• [Task details] Without including any pictures, reproduce the full listing exactly.

• [Raw data]
━━━━━━━━━━

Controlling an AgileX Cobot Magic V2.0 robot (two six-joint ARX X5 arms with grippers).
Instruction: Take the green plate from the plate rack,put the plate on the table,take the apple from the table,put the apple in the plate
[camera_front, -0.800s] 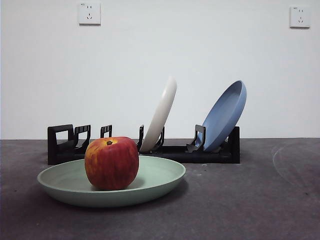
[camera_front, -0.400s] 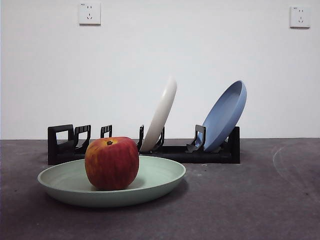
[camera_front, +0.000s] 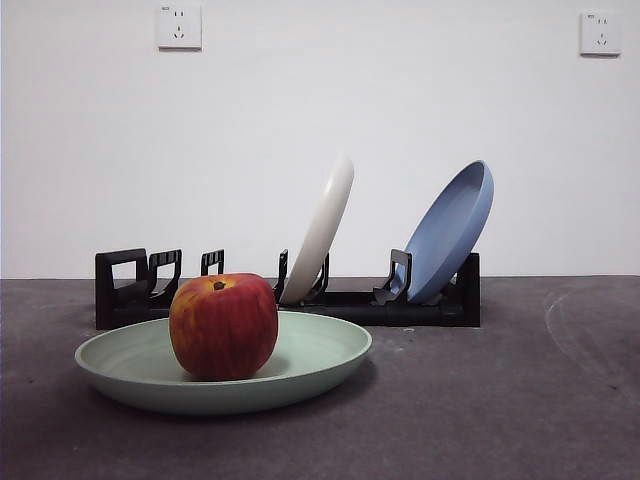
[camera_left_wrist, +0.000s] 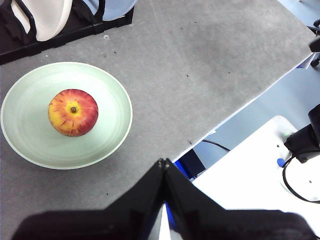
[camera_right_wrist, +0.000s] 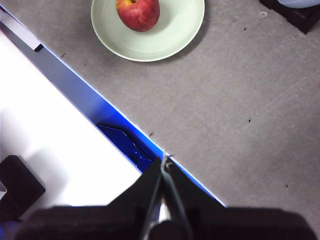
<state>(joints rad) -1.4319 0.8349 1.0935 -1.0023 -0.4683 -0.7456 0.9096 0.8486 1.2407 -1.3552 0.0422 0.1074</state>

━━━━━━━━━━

• [Final answer]
Controlling an AgileX Cobot Magic V2.0 robot (two six-joint ARX X5 arms with grippers).
Instruction: Take the green plate from the plate rack,put the plate on the table,take the apple from the table,put the apple in the plate
[camera_front, -0.800s] 
[camera_front, -0.400s] 
[camera_front, +0.000s] 
[camera_left_wrist, +0.000s] 
[camera_right_wrist, +0.000s] 
<state>(joints rad) -1.4319 0.8349 1.0935 -1.0023 -0.4683 -0.7456 0.9096 0.8486 1.2407 -1.3552 0.0422 0.1074</state>

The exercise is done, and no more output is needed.